ObjectiveTo summarize the results of surgical treatment for 79 patients with coarctation of the aorta (CoA) combined with complex anomalies (CA) in recent years.MethodsThe data from 79 patients with CoA combined with CA admitted to Guangzhou Women and Children's Medical Center between January 19, 2010 and September 7, 2017 were collected and analyzed. There were 52 males and 27 females. The median age was 71 days, and the median weight was 4.3 kg. There were 26 patients combined with tracheostenosis and 7 patients with preoperative tracheal intubation. Extended end-to-side anastomosis was used to correct the CoA, and the associated cardiac abnormalities were treated simultaneously by an incision through median sternotomy.
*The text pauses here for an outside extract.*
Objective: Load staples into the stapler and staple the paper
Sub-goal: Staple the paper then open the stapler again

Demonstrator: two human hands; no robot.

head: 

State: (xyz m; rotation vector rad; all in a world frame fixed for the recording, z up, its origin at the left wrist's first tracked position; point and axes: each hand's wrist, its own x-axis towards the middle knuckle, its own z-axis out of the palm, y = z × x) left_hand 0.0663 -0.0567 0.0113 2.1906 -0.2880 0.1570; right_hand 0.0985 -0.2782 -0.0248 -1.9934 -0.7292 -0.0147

All operations were performed by the same group of surgeons.ResultsThe median deep hypothermic circulatory arrest was 18 (13-28) minutes, the median aorta cross-clamp time was 62 (15-199) minutes, the median cardiopulmonary bypass time was 145 (71-674) minutes, the median ventilation time was 72 (9-960) hours, the median length of ICU stay was 144 (12-1 944) hours, and the median length of hospital stay was 24 (2-93) days. Early death occurred in 9 patients and late death occurred in 5 patients. Reoperation occurred in 28 patients and recoarctation developed in 10 patients. After operation, transcoarctation gradient was reduced, and the transcutaneous oxygen saturation, C-reactive protein (CRP), lactate and creatinine were increased. Compared to the survival group, both preoperative and postoperative transcutaneous oxygen saturation were worse and the postoperative levels of plasma brain natriuretic peptide (BNP) and CRP were higher in the death group.ConclusionCorrecting the CoA and the associated CA simultaneously with extended end-to-side anastomosis by an incision through median sternotomy is effective and safe, and the outcomes of immediate and medial-term are satisfactory. Improving oxygenation and limiting elevation of BNP and CRP levels may reduce the death rate.